Data Science Seminar
Hosted by Department of Mathematical Sciences
In practice, our learning healthcare system relies primarily on observational studies generating one effect estimate at a time using customized study designs with unknown operating characteristics and publishing – or not – one estimate at a time. When we investigate the distribution of estimates that this process has produced, we see clear evidence of its shortcomings, including an apparent over-abundance of estimates where the confidence interval does not include one (i.e. statistically significant effects). We propose a standardized process for performing observational research that can be evaluated, calibrated and applied at scale to generate a more reliable and complete evidence base than previously possible, fostering a truly learning healthcare system. We demonstrate this new paradigm by generating evidence about all pairwise comparisons of treatments for depression for a relevant set of health outcomes using four large US insurance claims databases.

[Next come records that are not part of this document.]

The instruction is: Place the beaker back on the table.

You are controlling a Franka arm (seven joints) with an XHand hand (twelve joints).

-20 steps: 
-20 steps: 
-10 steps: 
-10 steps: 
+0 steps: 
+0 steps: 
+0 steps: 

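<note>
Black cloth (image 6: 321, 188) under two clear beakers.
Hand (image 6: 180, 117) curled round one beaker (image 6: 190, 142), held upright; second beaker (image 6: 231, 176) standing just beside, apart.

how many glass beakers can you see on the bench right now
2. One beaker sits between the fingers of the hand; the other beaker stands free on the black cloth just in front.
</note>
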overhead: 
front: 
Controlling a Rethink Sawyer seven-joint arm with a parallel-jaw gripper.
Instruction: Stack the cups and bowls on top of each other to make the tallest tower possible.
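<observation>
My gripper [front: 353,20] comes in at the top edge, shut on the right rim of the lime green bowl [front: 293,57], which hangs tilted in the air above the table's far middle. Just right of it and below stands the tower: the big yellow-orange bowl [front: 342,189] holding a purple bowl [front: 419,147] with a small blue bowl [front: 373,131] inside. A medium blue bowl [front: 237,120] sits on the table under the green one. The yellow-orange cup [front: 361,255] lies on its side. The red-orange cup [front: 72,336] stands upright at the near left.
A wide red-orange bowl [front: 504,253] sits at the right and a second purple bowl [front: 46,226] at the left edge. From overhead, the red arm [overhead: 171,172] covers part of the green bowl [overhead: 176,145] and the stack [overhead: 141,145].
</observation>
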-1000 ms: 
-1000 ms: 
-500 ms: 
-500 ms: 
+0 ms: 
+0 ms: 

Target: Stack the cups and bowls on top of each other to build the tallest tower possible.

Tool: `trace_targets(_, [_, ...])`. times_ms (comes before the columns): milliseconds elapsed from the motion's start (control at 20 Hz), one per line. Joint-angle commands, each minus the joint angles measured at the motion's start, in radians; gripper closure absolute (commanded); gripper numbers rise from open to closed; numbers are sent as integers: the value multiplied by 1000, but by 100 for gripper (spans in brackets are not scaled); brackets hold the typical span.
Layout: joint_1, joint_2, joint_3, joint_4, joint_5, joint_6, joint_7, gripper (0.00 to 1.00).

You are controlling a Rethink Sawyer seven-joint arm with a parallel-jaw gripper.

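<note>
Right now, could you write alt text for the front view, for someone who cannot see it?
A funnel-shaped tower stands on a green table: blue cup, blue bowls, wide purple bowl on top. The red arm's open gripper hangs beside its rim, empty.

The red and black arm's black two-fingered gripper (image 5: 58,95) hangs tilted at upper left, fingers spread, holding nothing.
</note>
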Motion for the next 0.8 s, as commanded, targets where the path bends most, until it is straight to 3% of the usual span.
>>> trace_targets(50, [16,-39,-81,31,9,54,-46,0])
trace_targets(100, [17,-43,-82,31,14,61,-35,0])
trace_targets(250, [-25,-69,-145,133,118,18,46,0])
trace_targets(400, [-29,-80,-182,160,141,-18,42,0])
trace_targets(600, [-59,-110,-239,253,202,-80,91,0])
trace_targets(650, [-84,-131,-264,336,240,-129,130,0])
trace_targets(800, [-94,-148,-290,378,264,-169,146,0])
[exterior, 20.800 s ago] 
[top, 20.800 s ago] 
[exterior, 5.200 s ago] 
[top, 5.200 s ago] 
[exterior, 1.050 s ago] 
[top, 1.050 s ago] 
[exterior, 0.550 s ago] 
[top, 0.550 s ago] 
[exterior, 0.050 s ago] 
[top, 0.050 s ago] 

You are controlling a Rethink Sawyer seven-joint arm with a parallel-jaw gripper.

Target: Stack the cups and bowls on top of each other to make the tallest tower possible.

In total, we estimate 17,718 hazard ratios, each using a comparative effectiveness study design and propensity score stratification on par with current state-ofthe-art, albeit one-off, observational studies. Moreover, the process enables us to employ negative and positive controls to evaluate and calibrate estimates ensuring, for example, that the 95% confidence interval includes the true effect size approximately 95% of time. The result set consistently reflects current established knowledge where known, and its distribution shows no evidence of the faults of the current process.